Beyond legal #10: The battle for minds - why your data protection training needs an advertising makeover

Most data protection training fails not because employees don't care about the subject, but because it's often designed by lawyers for lawyers. It's time to learn from the masters of human psychology - advertisers - and start moving employee engagement away from compliance checkboxes into a creative challenge.

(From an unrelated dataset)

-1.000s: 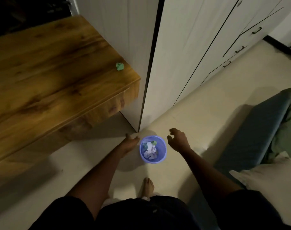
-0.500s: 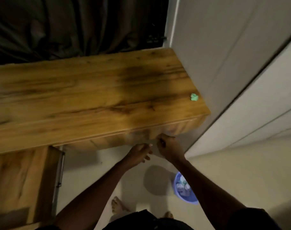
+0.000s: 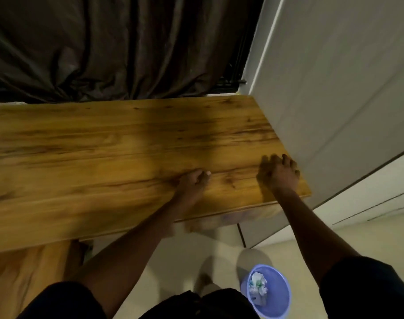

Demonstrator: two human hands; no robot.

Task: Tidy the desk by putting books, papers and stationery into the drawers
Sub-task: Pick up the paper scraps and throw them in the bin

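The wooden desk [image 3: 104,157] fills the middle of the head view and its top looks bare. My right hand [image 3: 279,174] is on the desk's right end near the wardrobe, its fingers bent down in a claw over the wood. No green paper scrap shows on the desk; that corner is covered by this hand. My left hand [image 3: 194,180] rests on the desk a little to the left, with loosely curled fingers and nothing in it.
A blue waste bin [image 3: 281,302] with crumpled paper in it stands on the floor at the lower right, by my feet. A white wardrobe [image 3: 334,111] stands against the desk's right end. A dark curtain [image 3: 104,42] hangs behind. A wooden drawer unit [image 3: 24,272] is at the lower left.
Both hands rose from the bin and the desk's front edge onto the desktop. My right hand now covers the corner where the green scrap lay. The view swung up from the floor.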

DATA PROTECTION LEADERSHIPGOVERNANCEDATA PROTECTION MATURITY

Tim Clements

10/2/20258 min read

Your data protection training needs an advertising makeover
Your data protection training needs an advertising makeover

In this tenth post of my "beyond legal" series, I'm addressing what might be the most overlooked competency in data protection leadership. It’s the ability to change people's behaviour and not just inform them about policies. As a data protection leader, you’re building and refining your governance framework (post #6), integrated with SDLC processes (post #9), and hired that data protection engineer (post #8). But none of it matters if your workforce still logs personal data in plain text, unlawfully deploys tracking pixels, or writes your privacy notices in legalese.

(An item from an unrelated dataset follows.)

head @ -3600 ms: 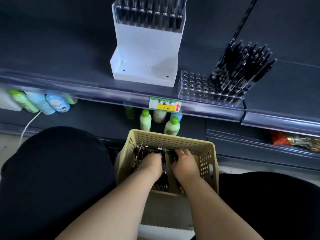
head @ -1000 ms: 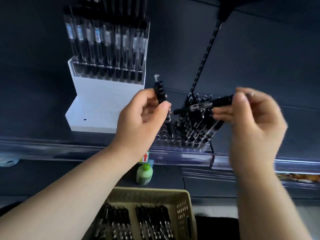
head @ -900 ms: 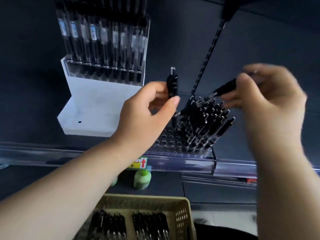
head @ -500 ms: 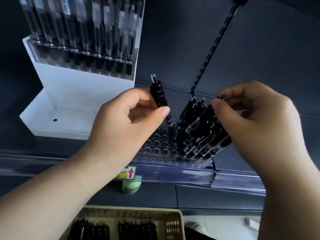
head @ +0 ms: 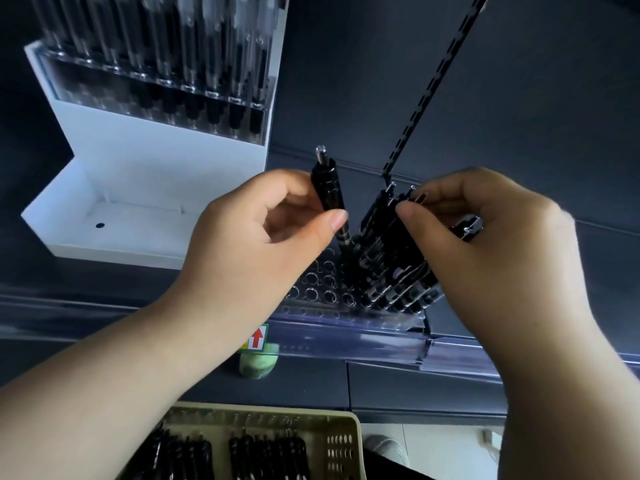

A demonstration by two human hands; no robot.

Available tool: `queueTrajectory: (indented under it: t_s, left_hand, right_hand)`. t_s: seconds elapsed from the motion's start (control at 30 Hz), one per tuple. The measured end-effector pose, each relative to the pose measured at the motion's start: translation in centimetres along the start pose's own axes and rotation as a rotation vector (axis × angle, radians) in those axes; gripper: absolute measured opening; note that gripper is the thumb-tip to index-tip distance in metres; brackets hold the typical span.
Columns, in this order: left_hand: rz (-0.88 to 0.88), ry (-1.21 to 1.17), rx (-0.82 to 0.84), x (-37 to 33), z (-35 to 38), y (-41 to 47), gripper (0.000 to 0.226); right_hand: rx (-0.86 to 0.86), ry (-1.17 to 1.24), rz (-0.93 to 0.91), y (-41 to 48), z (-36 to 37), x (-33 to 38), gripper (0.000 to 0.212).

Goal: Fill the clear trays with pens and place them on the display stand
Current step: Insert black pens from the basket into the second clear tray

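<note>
A: Where's our L hand (head: 249, 244)?
B: Up over the shelf (head: 69, 282). Its fingers (head: 291, 183) and thumb pinch one black pen (head: 328, 190), approx. upright, clicker end up, tip down at the tray (head: 322, 289).
A: Is the tip in a hole?
B: We can't tell. The tip is at the row just left of the pens (head: 388, 271) standing in the tray.
A: And our R hand (head: 491, 258)?
B: Its fingers are curled round the tops of those pens, thumb on the near side. One clip end pokes out past the far fingers. Which pen we grip, we can't tell.
A: The tray itself?
B: Clear, at the shelf's front edge, just behind the rail (head: 346, 337). The R part is packed w/ leaning pens, the L part shows open holes.
A: The stand (head: 156, 188)?
B: White, left of the tray, on the same shelf. A top tray (head: 166, 98) full of pens sits on it.
A: Anything else?
B: A basket (head: 343, 445) sits below us w/ spares (head: 270, 455) in rows. A green bottle (head: 258, 362) is under the shelf, by the arrow tag (head: 257, 337).
</note>
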State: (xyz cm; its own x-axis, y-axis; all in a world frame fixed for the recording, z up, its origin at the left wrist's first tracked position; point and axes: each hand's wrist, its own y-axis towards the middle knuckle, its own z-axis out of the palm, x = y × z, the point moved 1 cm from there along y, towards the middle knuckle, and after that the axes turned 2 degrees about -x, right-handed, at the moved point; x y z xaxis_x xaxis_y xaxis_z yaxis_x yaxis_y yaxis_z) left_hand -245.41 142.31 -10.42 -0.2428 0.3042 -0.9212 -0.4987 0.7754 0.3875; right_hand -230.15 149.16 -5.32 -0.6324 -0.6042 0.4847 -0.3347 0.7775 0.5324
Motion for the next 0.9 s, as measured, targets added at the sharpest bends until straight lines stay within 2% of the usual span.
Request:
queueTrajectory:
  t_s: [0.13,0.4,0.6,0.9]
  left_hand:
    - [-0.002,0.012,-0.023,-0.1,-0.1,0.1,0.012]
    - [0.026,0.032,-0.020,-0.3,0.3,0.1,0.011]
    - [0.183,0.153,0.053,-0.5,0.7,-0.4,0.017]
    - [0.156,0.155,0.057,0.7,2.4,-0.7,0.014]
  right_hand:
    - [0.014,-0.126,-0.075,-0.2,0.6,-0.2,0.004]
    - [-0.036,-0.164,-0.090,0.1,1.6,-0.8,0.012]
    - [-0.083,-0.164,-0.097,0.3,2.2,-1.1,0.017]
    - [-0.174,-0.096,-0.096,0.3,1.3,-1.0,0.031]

Traditional data protection training is broken.

It’s generic, expensive and treats engagement as an information transfer issue when it's actually a behavioural change challenge. And the evidence is everywhere. Completion rates that look impressive on dashboards, and everyone seems to display certification post-nominals on their LInkedin profiles, yet real-world violations continue.

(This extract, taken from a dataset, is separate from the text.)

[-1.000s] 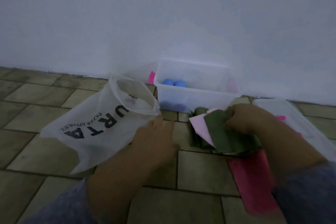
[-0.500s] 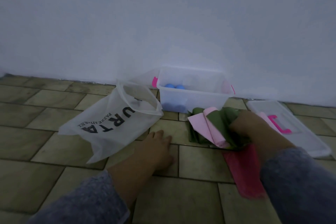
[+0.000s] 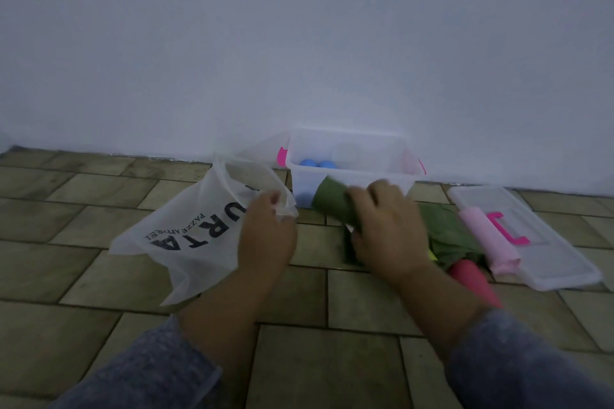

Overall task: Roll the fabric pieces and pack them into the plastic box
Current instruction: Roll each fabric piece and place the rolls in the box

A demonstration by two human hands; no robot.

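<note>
A clear plastic box [image 3: 349,173] stands against the wall with two blue rolls [image 3: 317,163] inside. My right hand [image 3: 382,229] grips a rolled green fabric [image 3: 332,204] just in front of the box. Behind that hand lies loose green fabric [image 3: 448,239], a rolled pale pink piece [image 3: 488,242] and a rolled red piece [image 3: 471,279]. My left hand [image 3: 265,236] rests at the mouth of a translucent printed bag [image 3: 199,226], fingers on its rim.
The box's clear lid [image 3: 548,252] with a pink handle [image 3: 506,229] lies flat on the tiled floor at the right. A white wall runs behind the box. Bare tiles spread in front of my arms.
My right hand has lifted a rolled green piece toward the box. The pink and red pieces now lie rolled at the right. My left hand moved from the floor to the bag's rim.
</note>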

The root causes are multiple. Generic e-learning modules that people click through whilst checking emails, the same tired PowerPoints that put people to sleep, conference rooms bursting at the seams with people struggling to pay attention, or lazy trainers simply reading from their speaker notes.

I've always believed we need to learn from sectors that excel at capturing attention and driving behaviour change. That's why for years, I've looked to advertising - an industry that's mastered the art of cutting through noise, creating memorable messages, and most importantly, getting people to act.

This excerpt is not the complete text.